The compromise reached by the Senate is far from perfect, as critics from both sides are pointing out, even those who favor its basic approach. Some Democrats are worried that the guest worker program will drive down wages; at the same time, the enforcement program, according to Republican Senator Charles Grassley, would give the Department of Homeland Security “unlimited open-ended access to all Social Security data, including confidential tax return information.” The House still has to pass its own bill, which Democrats believe will require 60 to 70 Republican votes, given the explosiveness of the issue for some vulnerable first-term Democrats. But virtually everyone agrees that if we are to deal with the immigration problems anytime in the near future, the time is now, before presidential politics makes doing anything impossible.

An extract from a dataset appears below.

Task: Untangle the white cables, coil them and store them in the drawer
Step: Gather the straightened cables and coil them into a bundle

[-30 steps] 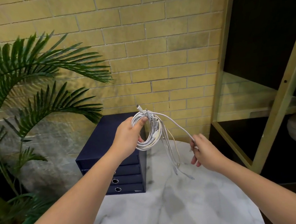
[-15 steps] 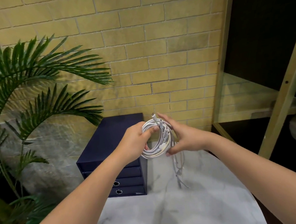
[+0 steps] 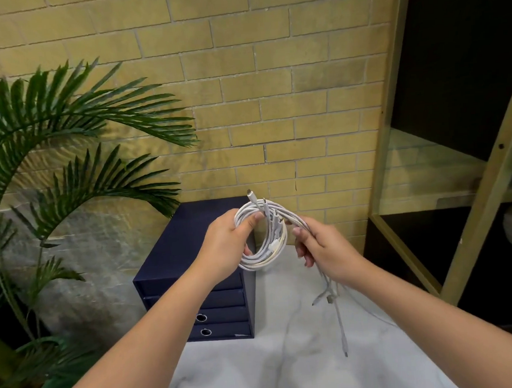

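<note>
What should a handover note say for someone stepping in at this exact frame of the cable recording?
Left hand: closed on the coil of white cables, held up over the marble table.
Right hand: gripping the strands that run off the coil; the loose ends hang below it, plugs dangling over the table.
Drawer unit: dark blue, on the table's left edge just behind the coil; every drawer that shows looks shut.
Done: most of the length is wound into loops.
Left: wind in the hanging tails, open a drawer, put the coil inside, close it.
</note>
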A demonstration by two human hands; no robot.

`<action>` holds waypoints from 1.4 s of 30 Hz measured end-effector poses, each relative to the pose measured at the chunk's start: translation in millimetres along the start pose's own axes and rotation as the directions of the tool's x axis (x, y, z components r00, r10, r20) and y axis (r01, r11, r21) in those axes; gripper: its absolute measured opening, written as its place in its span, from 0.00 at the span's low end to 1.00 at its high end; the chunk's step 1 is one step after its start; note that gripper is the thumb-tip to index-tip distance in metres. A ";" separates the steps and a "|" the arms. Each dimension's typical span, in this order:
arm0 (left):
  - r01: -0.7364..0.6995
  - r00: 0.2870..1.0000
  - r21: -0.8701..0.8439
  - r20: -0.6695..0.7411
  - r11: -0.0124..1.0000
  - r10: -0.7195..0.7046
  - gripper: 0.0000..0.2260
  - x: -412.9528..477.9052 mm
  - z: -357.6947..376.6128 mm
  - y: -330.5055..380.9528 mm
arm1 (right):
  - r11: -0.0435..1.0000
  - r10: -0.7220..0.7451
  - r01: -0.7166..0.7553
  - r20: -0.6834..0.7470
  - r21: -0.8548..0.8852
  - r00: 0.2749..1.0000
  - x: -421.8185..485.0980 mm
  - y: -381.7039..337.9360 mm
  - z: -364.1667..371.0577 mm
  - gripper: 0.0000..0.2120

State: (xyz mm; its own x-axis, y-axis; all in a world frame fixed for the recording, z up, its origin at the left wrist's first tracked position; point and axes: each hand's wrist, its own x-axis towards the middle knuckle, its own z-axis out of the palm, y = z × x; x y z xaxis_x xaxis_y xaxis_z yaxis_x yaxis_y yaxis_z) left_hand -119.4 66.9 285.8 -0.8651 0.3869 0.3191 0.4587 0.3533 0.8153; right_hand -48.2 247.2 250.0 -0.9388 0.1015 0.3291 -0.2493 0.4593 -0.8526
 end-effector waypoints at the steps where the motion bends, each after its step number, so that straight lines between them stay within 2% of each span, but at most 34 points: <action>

In fact, both McCain and Giuliani favor comprehensive reform, and Mitt Romney, the third of the frontrunners, who has criticized McCain for his role in the compromise, has his own, usual record of flip-flops on the issue. But that won’t stop the right wingers from attacking the deal and the dealers, as if they have an alternative, and it may not help McCain, who is so desperate to prove his conservative credentials. Too bad. McCain has done something important. In a general election, it could actually help him. But if the loudmouths have their way, he’ll never get that far, which as a Democrat, is fine with me.
Susan Estrich is the Robert Kingsley Professor of Law and Political Science at the University of Southern California. She was Professor of Law at Harvard Law School and the first woman President of the Harvard Law Review. She is a columnist for Creators Syndicate and has written for USA Today and the Los Angeles Times.
Estrich's books include the just published “Soulless,” “The Case for Hillary Clinton,” “How to Get Into Law School,” “Sex & Power,” “Real Rape,” “Getting Away with Murder: How Politics Is Destroying the Criminal Justice System” and "Making the Case for Yourself: A Diet Book for Smart Women.”
She served as campaign manager for Michael Dukakis' presidential bid, becoming the first woman to head a U.S. presidential campaign. Estrich appears regularly on the FOX News Channel, in addition to writing the “Blue Streak” column for FOXNews.com.